What the task asks: Each line of the material beneath should be duplicated exactly.

Given information:
________

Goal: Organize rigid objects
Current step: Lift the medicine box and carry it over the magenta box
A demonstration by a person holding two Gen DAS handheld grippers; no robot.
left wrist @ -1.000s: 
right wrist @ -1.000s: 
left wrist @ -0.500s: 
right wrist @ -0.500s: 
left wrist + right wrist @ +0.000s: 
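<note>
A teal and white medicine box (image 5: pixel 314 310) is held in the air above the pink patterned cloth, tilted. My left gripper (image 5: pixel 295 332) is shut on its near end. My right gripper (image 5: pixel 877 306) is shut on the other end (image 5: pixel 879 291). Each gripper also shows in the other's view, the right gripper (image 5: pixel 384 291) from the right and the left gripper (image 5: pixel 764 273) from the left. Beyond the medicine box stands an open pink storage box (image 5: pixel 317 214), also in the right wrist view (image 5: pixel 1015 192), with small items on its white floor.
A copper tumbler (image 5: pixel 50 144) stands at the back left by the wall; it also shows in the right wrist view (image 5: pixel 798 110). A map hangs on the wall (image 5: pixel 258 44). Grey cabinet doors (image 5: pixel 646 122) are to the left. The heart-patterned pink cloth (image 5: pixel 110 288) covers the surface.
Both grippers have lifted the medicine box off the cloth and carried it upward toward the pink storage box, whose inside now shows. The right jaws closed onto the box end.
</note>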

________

Response to this exercise:
Goal: Organize rigid objects
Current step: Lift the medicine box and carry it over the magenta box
A demonstration by a person holding two Gen DAS handheld grippers; no robot.
left wrist @ -1.000s: 
right wrist @ -1.000s: 
left wrist @ -0.500s: 
right wrist @ -0.500s: 
left wrist + right wrist @ +0.000s: 
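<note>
A teal and white medicine box (image 5: pixel 314 310) is held in the air above the pink patterned cloth, tilted. My left gripper (image 5: pixel 295 332) is shut on its near end. My right gripper (image 5: pixel 877 306) is shut on the other end (image 5: pixel 879 291). Each gripper also shows in the other's view, the right gripper (image 5: pixel 384 291) from the right and the left gripper (image 5: pixel 764 273) from the left. Beyond the medicine box stands an open pink storage box (image 5: pixel 317 214), also in the right wrist view (image 5: pixel 1015 192), with small items on its white floor.
A copper tumbler (image 5: pixel 50 144) stands at the back left by the wall; it also shows in the right wrist view (image 5: pixel 798 110). A map hangs on the wall (image 5: pixel 258 44). Grey cabinet doors (image 5: pixel 646 122) are to the left. The heart-patterned pink cloth (image 5: pixel 110 288) covers the surface.
Both grippers have lifted the medicine box off the cloth and carried it upward toward the pink storage box, whose inside now shows. The right jaws closed onto the box end.
</note>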

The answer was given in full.